Retype everything in the listing, leaving each line exactly as it is.

.....

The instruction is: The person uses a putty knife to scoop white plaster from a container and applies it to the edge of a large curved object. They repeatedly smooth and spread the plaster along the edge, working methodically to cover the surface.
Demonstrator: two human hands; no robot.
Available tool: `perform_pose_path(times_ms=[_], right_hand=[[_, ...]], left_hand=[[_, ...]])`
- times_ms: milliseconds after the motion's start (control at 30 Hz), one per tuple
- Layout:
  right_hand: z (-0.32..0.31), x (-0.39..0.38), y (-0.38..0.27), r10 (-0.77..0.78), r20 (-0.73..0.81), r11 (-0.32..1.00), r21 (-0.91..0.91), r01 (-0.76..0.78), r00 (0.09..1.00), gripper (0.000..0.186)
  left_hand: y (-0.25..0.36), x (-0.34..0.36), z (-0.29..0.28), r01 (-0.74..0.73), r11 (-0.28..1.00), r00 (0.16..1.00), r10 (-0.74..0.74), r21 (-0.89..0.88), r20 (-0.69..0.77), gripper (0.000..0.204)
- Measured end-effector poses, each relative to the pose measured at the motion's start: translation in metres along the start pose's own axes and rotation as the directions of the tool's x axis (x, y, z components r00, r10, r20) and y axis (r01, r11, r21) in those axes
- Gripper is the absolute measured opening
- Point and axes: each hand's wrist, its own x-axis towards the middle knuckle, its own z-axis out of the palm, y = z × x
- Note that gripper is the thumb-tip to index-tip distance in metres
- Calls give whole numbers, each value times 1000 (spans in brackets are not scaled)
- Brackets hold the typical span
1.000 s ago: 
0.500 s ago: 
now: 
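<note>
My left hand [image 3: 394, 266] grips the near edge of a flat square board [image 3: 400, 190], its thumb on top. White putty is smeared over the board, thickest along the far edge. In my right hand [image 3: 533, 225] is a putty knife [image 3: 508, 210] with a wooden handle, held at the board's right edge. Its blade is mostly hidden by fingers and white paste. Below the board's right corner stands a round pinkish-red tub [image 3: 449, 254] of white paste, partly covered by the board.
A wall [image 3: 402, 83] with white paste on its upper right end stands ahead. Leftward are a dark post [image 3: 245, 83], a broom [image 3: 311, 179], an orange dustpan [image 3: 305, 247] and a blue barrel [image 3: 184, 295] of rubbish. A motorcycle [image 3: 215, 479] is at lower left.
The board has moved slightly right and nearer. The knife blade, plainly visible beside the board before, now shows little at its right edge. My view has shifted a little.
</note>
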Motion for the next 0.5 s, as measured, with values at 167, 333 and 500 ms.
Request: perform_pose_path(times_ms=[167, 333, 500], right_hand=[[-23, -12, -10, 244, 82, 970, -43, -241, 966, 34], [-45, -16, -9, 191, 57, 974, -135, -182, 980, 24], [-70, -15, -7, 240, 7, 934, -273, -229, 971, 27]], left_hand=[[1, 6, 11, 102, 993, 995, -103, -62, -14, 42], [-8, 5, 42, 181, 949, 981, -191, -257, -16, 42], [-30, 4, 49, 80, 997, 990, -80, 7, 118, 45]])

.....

**Result:**
The instruction is: The person uses a putty knife to scoop white plaster from a container and applies it to the edge of a large curved object. They repeatedly smooth and spread the plaster along the edge, working methodically to cover the surface.
Demonstrator: two human hands; no robot.
Available tool: `perform_pose_path(times_ms=[_], right_hand=[[_, ...]], left_hand=[[_, ...]])`
- times_ms: milliseconds after the motion's start (control at 30 Hz), one per tuple
- Layout:
  right_hand: z (-0.32..0.31), x (-0.39..0.38), y (-0.38..0.27), r10 (-0.77..0.78), r20 (-0.73..0.81), r11 (-0.32..1.00), r21 (-0.91..0.91), r01 (-0.76..0.78), r00 (0.09..1.00), gripper (0.000..0.186)
  left_hand: y (-0.25..0.36), x (-0.34..0.36), z (-0.29..0.28), r01 (-0.74..0.73), r11 (-0.28..1.00), r00 (0.16..1.00), r10 (-0.74..0.74), r21 (-0.89..0.88), r20 (-0.69..0.77), gripper (0.000..0.204)
- Measured end-effector poses, each relative to the pose measured at the motion's start: translation in metres along the start pose's own axes and rotation as the directions of the tool's x axis (x, y, z components r00, r10, r20) and y axis (r01, r11, r21) in those axes
- Gripper is the absolute measured opening
- Point and axes: each hand's wrist, its own x-axis towards the middle knuckle, its own z-axis out of the palm, y = z × x
- Note that gripper is the thumb-tip to index-tip distance in metres
- Calls give whole numbers, each value times 1000 (spans in brackets are not scaled)
- Brackets hold the typical span
1.000 s ago: 
0.500 s ago: 
now: 
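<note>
My left hand [image 3: 394, 266] grips the near edge of a flat square board [image 3: 400, 190], its thumb on top. White putty is smeared over the board, thickest along the far edge. In my right hand [image 3: 533, 225] is a putty knife [image 3: 508, 210] with a wooden handle, held at the board's right edge. Its blade is mostly hidden by fingers and white paste. Below the board's right corner stands a round pinkish-red tub [image 3: 449, 254] of white paste, partly covered by the board.
A wall [image 3: 402, 83] with white paste on its upper right end stands ahead. Leftward are a dark post [image 3: 245, 83], a broom [image 3: 311, 179], an orange dustpan [image 3: 305, 247] and a blue barrel [image 3: 184, 295] of rubbish. A motorcycle [image 3: 215, 479] is at lower left.
The board has moved slightly right and nearer. The knife blade, plainly visible beside the board before, now shows little at its right edge. My view has shifted a little.
</note>
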Motion for the next 0.5 s, as measured, with values at 167, 333 and 500 ms.
Request: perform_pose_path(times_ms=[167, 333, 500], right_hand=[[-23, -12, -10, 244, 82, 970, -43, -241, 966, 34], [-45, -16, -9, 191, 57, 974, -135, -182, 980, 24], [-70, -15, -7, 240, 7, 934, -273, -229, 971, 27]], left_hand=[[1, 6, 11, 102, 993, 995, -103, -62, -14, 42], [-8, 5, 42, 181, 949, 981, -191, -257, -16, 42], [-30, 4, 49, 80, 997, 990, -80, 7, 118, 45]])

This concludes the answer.